- Activity: With the pictures left out, print exactly the lines below that run from the one containing "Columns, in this" through the one containing "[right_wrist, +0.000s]".

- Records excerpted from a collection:
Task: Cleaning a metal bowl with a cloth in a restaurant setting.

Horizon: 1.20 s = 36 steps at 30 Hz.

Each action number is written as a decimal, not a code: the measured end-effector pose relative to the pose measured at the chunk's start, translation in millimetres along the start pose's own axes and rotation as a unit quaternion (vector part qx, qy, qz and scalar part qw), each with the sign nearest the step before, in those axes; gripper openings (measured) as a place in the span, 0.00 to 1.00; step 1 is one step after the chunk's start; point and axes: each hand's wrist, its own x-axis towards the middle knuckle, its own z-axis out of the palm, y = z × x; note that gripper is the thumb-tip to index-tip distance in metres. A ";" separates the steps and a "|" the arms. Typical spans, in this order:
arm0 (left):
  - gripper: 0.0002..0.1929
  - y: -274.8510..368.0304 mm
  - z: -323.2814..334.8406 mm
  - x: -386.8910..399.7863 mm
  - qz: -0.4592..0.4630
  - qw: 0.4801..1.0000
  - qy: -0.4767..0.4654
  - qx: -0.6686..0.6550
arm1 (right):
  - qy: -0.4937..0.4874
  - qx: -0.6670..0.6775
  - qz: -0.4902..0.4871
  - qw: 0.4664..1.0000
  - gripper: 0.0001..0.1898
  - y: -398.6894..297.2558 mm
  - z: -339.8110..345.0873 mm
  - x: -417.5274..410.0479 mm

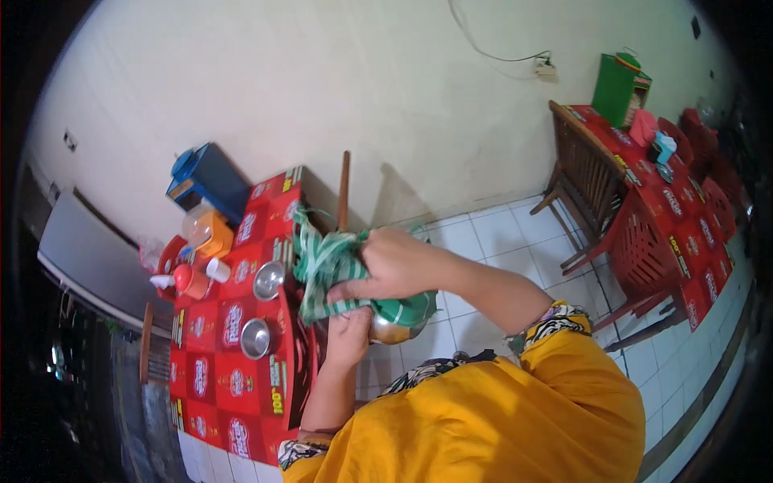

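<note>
A green-and-white checked cloth [329, 271] is bunched in my right hand [392, 265], its frayed edge hanging towards the table. My left hand [350, 329] is just below, closed at the side of a shiny rounded metal vessel [395, 333]; its fingers are largely hidden by the cloth. Part of the cloth drapes over the vessel's top. Both hands are in front of my body, beside the table's edge. Two small metal bowls, a wider one [269, 281] and a deeper one [255, 338], stand on the red printed tablecloth [217, 368] to the left.
A blue box container [220, 181], an orange container [214, 238], a red lidded jar [191, 281] and a white cup [218, 270] stand on this table. A wooden post [344, 190] rises behind my hands. Rightward are a wooden chair [586, 163], a red plastic chair [643, 247] and another table [682, 238].
</note>
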 end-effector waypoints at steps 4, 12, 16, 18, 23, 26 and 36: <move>0.23 14.6 -40.2 -20.1 0.069 0.996 -0.044 -0.046 | 0.096 0.369 0.098 0.919 0.31 -15.7 36.2 13.9; 0.18 20.9 -82.8 -53.3 0.123 0.983 -0.013 -0.134 | 0.144 0.547 0.333 0.755 0.28 -50.4 81.3 16.4; 0.18 21.3 -103.8 -53.6 -0.013 0.991 -0.061 -0.118 | 0.047 0.292 0.133 0.946 0.28 -60.5 81.6 20.4; 0.19 22.6 -106.8 -57.9 0.004 0.987 -0.066 -0.149 | 0.035 0.330 0.143 0.933 0.27 -63.8 82.5 20.4; 0.21 36.3 -117.1 -67.8 -0.006 0.968 -0.042 -0.248 | 0.061 0.585 0.159 0.793 0.18 -67.8 84.0 8.4; 0.20 43.5 -126.1 -69.0 -0.038 0.959 0.004 -0.282 | 0.017 0.602 0.128 0.788 0.18 -72.3 80.4 -0.7; 0.19 48.6 -116.8 -58.8 0.017 0.961 -0.012 -0.276 | 0.081 0.096 -0.154 0.980 0.22 -93.3 49.2 6.3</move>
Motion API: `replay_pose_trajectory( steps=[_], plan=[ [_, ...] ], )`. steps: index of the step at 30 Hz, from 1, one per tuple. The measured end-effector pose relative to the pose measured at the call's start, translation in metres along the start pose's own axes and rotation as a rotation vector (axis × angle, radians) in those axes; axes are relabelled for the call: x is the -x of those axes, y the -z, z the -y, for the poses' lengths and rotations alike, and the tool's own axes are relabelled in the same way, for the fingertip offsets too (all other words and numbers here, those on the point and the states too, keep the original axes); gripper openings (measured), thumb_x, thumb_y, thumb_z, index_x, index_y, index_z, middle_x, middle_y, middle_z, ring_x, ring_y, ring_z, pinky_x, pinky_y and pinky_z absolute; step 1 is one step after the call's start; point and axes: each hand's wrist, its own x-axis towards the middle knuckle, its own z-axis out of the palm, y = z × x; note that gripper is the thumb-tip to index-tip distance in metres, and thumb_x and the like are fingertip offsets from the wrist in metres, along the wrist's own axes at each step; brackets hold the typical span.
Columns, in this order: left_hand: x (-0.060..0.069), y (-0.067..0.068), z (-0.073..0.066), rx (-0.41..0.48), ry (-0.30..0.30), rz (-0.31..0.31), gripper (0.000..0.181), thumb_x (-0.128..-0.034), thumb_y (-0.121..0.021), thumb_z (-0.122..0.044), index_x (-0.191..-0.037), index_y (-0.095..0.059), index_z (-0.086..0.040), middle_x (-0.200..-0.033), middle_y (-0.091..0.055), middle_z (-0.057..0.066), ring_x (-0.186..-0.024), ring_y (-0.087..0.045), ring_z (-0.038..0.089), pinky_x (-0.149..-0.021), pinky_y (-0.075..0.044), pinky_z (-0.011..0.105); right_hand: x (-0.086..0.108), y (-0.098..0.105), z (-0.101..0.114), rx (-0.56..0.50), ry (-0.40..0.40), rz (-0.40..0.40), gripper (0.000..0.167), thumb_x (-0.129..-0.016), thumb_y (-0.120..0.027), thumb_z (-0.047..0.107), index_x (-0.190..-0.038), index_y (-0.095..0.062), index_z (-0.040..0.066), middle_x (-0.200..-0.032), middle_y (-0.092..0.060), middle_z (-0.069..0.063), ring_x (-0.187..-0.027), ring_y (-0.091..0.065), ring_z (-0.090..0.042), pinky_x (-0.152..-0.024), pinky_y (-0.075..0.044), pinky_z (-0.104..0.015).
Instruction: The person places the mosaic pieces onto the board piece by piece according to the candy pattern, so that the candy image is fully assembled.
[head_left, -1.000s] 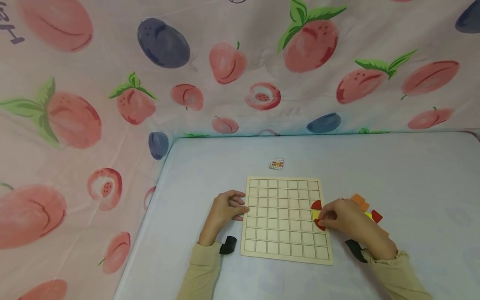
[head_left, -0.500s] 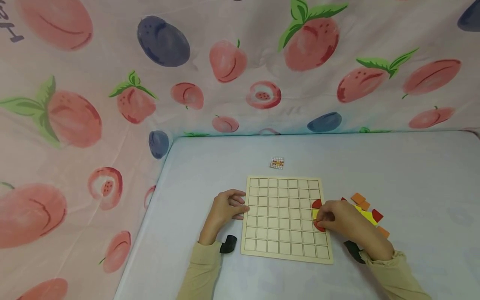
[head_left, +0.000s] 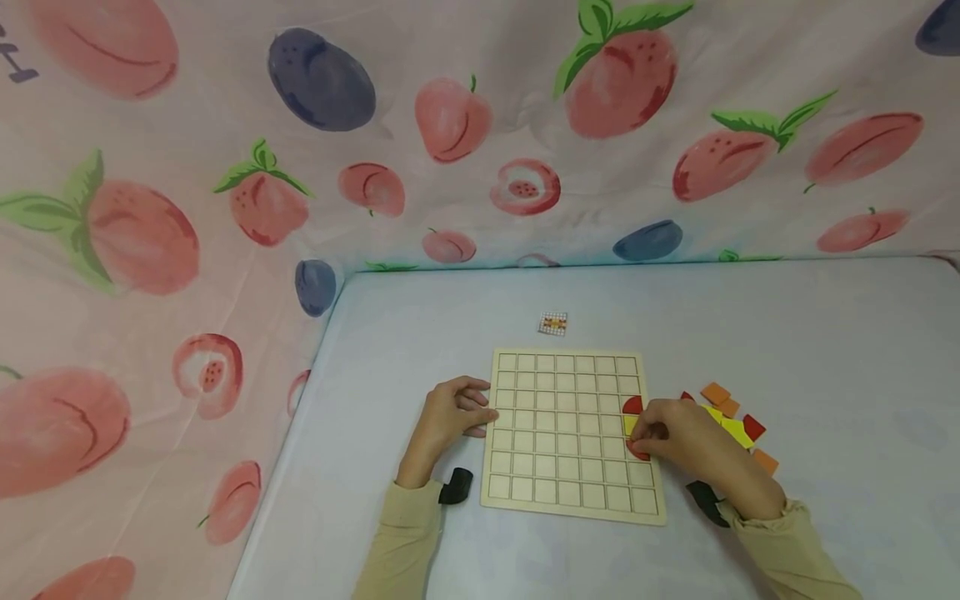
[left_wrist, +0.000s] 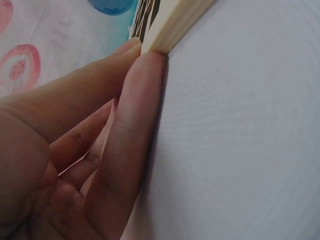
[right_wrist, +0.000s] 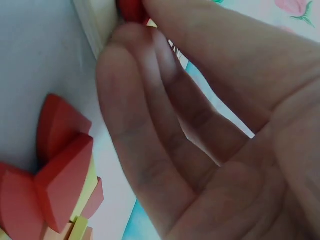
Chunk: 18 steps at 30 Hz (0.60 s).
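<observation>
A pale wooden grid board (head_left: 558, 425) lies on the table. My left hand (head_left: 448, 417) holds its left edge, thumb on top; in the left wrist view a finger (left_wrist: 132, 110) meets the board's side (left_wrist: 175, 27). At the right edge my right hand (head_left: 686, 442) pinches a red curved-edged piece (head_left: 638, 451) between thumb and fingers, over a right-column cell. Part of that red piece (right_wrist: 131, 10) shows at the top of the right wrist view. Further up the column sit a yellow piece (head_left: 630, 425), partly behind my fingers, and another red piece (head_left: 633, 405).
Right of the board lies a loose pile of red, yellow (head_left: 738, 431) and orange pieces (head_left: 716, 393), partly behind my right hand. A small printed pattern card (head_left: 553, 323) lies beyond the board. Fruit-print cloth (head_left: 450, 192) hangs behind and at the left.
My right hand has shifted slightly left and toward me, uncovering more yellow pieces in the pile. The red piece has settled a little further onto the board. My left hand keeps its place.
</observation>
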Motion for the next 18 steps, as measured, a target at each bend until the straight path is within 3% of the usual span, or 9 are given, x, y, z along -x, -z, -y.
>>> replay_pose_trajectory(
  steps=[3, 18],
  plan=[
    [0.008, 0.001, -0.015, 0.003, 0.003, 0.01, 0.044, -0.0827, -0.074, 0.008, -0.124, -0.061, 0.009, -0.102, -0.062, 0.027, -0.075, -0.068, 0.017, -0.068, -0.065, 0.04, 0.0, 0.001, -0.001, -0.006, -0.008, -0.002, 0.014, -0.078, -0.083, 0.01, -0.078, -0.071, 0.018, -0.075, -0.061, 0.012, -0.066, -0.052, 0.001, -0.057, -0.048, -0.018],
    [0.01, 0.001, -0.018, 0.005, 0.021, 0.006, 0.043, -0.0822, -0.074, 0.009, -0.124, -0.061, 0.009, -0.103, -0.062, 0.028, -0.074, -0.067, 0.015, -0.069, -0.065, 0.041, 0.001, 0.002, -0.006, -0.078, -0.039, 0.055, 0.009, -0.081, -0.081, 0.016, -0.084, -0.073, 0.02, -0.08, -0.063, 0.011, -0.068, -0.053, -0.002, -0.059, -0.05, -0.018]
  ],
)
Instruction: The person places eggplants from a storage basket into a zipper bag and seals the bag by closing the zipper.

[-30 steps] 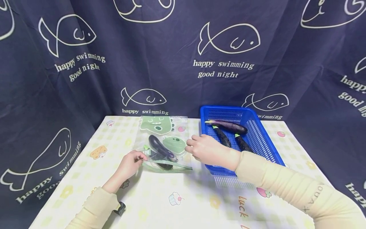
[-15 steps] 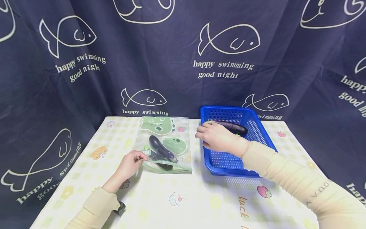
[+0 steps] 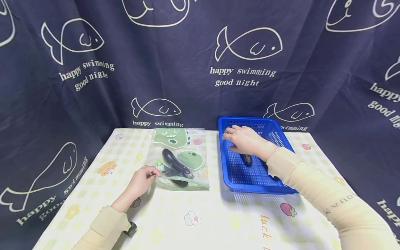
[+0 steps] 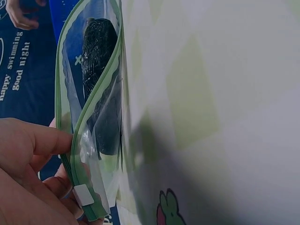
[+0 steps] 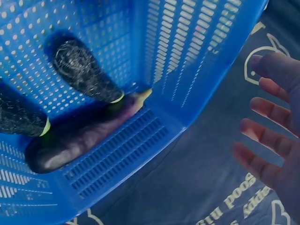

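Observation:
My left hand [image 3: 142, 180] pinches one corner of the green-edged clear zip bag [image 3: 200, 186], next to its white slider [image 4: 83, 194]. The bag's mouth gapes in the left wrist view. Inside lie a dark purple eggplant [image 3: 175, 162] and a dark, wrinkled long vegetable [image 4: 99, 56], its kind unclear. My right hand [image 3: 245, 139] hovers over the far left part of the blue basket [image 3: 259, 189], fingers apart and holding nothing. The basket holds a purple eggplant [image 5: 84, 138] and two dark, wrinkled vegetables [image 5: 79, 65] with light green ends; the hand and forearm partly hide them in the head view.
A checked, cartoon-printed cloth [image 3: 168, 222] covers the table. Behind it hangs a dark blue fish-print curtain [image 3: 175, 69]. The basket stands right of the bag, near the table's back edge.
My right hand has moved from beside the bag, rightward and away from me, over the basket's far left part. My left hand keeps its pinch on the bag.

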A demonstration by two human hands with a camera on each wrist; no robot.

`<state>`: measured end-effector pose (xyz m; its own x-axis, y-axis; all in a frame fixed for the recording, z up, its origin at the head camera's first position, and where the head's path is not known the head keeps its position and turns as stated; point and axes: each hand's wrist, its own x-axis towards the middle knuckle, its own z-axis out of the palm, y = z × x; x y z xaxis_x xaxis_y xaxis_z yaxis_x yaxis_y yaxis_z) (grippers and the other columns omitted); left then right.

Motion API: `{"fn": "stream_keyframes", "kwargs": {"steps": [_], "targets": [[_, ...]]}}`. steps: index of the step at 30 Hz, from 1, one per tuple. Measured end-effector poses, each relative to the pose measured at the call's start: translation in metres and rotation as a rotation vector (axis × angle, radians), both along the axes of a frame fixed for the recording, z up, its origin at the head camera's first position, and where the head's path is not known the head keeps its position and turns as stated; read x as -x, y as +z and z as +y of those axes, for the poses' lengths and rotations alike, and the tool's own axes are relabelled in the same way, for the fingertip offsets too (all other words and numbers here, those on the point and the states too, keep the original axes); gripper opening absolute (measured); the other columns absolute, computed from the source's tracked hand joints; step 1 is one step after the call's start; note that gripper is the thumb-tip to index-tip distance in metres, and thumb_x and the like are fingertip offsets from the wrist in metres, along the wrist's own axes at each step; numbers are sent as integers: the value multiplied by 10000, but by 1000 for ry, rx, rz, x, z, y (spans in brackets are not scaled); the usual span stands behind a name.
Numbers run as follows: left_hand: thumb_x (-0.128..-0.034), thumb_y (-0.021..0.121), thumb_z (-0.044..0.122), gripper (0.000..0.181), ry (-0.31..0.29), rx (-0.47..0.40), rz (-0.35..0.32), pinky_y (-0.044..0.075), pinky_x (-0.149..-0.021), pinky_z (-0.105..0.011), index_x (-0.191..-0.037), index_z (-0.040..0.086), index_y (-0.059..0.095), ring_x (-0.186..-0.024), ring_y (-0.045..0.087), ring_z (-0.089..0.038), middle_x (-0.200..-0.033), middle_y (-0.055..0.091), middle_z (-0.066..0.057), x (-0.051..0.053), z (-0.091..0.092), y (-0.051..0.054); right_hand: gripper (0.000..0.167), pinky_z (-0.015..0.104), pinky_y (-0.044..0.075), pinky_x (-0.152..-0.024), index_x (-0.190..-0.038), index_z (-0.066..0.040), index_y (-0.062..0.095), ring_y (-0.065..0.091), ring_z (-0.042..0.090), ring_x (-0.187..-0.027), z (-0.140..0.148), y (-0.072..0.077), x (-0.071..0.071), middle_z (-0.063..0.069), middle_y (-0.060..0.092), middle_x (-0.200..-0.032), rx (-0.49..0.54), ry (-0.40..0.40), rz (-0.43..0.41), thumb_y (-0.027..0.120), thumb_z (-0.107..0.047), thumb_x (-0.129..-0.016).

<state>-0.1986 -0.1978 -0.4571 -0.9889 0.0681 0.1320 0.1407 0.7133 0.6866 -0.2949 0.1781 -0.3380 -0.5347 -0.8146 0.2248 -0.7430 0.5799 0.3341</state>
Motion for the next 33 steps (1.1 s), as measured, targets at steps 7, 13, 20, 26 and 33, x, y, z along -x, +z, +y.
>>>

- Result of the task:
Columns, in this order: left_hand: x (-0.060..0.069), y (-0.067..0.068), z (-0.073..0.066), rx (-0.41..0.48), ry (-0.30..0.30), rz (-0.31..0.31), gripper (0.000..0.181), thumb_x (-0.128..-0.034), thumb_y (-0.121..0.021), thumb_z (-0.122..0.044), index_x (-0.191..-0.037), index_y (-0.095..0.059), index_z (-0.086..0.040), middle_x (-0.200..-0.033), middle_y (-0.091..0.055), middle_z (-0.057..0.066), ring_x (-0.186..-0.024), ring_y (-0.087..0.045), ring_z (-0.038..0.089), pinky_x (-0.149..-0.021), pinky_y (-0.075..0.044), pinky_z (-0.011..0.105); right_hand: x (-0.086..0.108), y (-0.098..0.105), z (-0.101..0.114), rx (-0.56..0.50), ry (-0.40..0.40), rz (-0.40..0.40), gripper (0.000..0.167), thumb_x (-0.129..-0.016), thumb_y (-0.120..0.027), thumb_z (-0.047..0.107), index_x (-0.190..-0.038), index_y (-0.095..0.062), index_z (-0.040..0.066), middle_x (-0.200..-0.032), middle_y (-0.092..0.060), middle_z (-0.069..0.063), ring_x (-0.187..-0.027), ring_y (-0.091..0.065), ring_z (-0.090..0.042), pinky_x (-0.152..-0.024), pinky_y (-0.075..0.044), pinky_z (-0.104..0.015).
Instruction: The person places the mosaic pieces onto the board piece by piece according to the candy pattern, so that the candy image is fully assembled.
[head_left, -1.000s] 
[head_left, -0.500s] 
[head_left, +0.000s] 
[left_wrist, +0.000s] 
[right_wrist, +0.000s] 

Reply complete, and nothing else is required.